Elimination Chamber match for the vacant Intercontinental Championship
Before this match there was the revelation (actually revealed previously on the Elimination Chamber Kick-Off) that Rusev wouldn't be in the Elimination Chamber, due to a fracture foot suffered against Ryback on Thursday Night Smackdown #823. A quick recap of The Bulgarian Brute suffering the injury was shown, before a backstage segment showed Lana wishing Dolph Ziggler luck in the upcoming bout. "It's about you tonight" signalled that Lana would most likely not be involved in the bout and it was clear that WWE's plans for the bout would be majorly changed by Rusev's absence. Clearly, a little of the matches sting was taken away due to the injury, and the mystery around who would replace him fell flat as soon as Mark Henry walked out to start the bout.
The strength in this one came from the one-on-one interactions, as it was never going to be able to compete with the tag team bout in terms of big spots. Everything between Dolph Ziggler and King Barrett was very well done, especially a nearfall sequence that end in a crucifix pin for Ziggler, as was Barrett battering R-Truth in the pod and the subsequent comeback. Ziggler may have been the matches MVP, putting on strong stretches of action with Ryback and Sheamus (as well as the aforementioned Barrett) with the action with The Celtic Warrior calling back to their feud, with plenty of the fire that made the program a highlight of WWE's television. Although, the sequence that lead to Ziggler's elimination, with Sheamus no-selling a fameasser to hit a Brogue Kick was weak.

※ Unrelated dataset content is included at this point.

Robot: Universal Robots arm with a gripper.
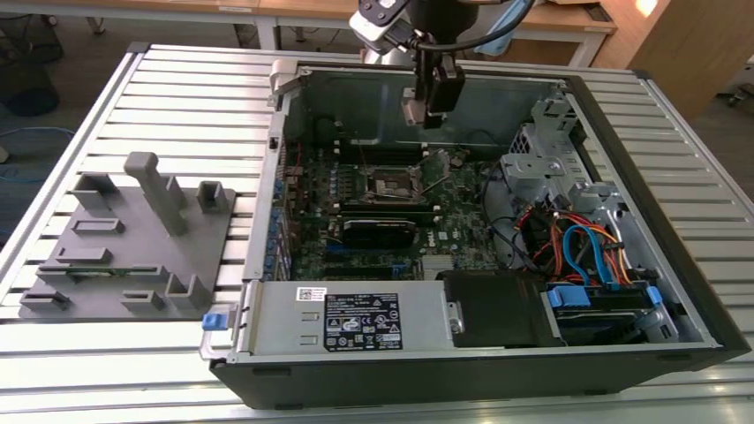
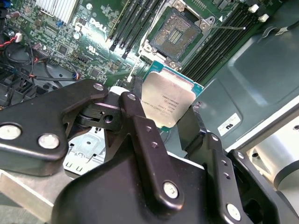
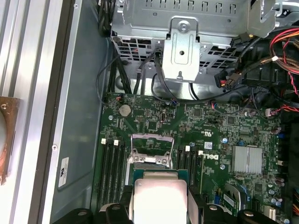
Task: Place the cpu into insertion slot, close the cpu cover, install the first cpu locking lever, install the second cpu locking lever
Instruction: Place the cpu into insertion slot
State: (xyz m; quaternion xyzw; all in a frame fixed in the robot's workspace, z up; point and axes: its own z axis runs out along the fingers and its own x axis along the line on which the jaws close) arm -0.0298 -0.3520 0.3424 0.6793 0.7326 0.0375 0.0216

The match did have a few set-pieces (apart from blokes getting thrown in the pods), the main one seeing Sheamus trap himself in his own pod using his necklace, whilst acting as if he was trying to escape. Unfortunately this was completely missed by the commentary team, who instead decided to explain how Sheamus had "picked the lock" with the necklace. The other set-piece seemed to be Barrett sending Ziggler into Mark Henry's pod breaking the "lexane" and allowing Henry in the match. Whether this was supposed to happen or a botch, I'm really not sure, with Henry sort of standing about a lot for a while whilst action went on around him, even breaking up a pinfall for the banter, before intially succumbing a Sheamus Brogue Kick.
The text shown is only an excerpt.